> [Work instructions] In the listing below, find the line containing "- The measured" and the line containing "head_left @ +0". Repeat exactly those two lines and every line between them.

> [Data excerpt]
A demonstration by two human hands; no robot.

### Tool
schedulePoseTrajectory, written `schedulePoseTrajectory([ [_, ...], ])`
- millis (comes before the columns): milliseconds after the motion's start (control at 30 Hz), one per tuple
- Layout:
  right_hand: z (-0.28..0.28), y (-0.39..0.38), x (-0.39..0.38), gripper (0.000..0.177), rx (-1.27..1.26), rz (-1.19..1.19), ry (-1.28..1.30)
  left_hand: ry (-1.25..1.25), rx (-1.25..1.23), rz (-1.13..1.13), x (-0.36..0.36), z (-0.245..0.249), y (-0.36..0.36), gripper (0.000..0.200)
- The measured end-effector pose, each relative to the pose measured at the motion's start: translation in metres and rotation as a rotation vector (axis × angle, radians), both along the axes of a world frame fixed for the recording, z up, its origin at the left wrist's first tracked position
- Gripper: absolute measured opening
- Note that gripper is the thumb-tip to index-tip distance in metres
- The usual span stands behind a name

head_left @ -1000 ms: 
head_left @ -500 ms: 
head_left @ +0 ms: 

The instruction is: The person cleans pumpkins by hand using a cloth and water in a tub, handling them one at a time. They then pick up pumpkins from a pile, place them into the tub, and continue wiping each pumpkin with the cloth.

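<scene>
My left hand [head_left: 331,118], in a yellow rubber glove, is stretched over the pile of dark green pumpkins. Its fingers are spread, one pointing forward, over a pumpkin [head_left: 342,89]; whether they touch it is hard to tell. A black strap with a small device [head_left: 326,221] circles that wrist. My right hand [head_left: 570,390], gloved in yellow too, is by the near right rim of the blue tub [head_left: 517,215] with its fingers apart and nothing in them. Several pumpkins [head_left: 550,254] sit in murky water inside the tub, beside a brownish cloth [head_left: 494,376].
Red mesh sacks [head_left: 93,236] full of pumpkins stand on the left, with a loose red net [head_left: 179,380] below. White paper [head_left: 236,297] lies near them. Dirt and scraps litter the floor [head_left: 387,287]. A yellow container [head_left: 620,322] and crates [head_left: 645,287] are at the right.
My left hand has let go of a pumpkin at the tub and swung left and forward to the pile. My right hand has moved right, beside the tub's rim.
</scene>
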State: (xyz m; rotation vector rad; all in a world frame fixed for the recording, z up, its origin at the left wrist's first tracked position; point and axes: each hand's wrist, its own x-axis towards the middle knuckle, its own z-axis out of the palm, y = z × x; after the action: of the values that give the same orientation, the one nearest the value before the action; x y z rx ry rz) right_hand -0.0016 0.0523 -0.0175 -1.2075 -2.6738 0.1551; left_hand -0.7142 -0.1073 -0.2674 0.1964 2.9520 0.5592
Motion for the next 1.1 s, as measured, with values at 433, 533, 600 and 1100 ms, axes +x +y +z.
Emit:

> [Answer for this exercise]
- The measured end-effector pose, each relative to the pose measured at the motion's start: translation in metres and rotation as a rotation vector (axis × angle, radians), both along the axes of a world frame fixed for the recording, z up, its origin at the left wrist's first tracked position
- Gripper: absolute measured opening
- Note that gripper is the thumb-tip to index-tip distance in metres
- The usual span stands behind a name

head_left @ -1000 ms: 
head_left @ -500 ms: 
head_left @ +0 ms: 

Now the exercise is complete.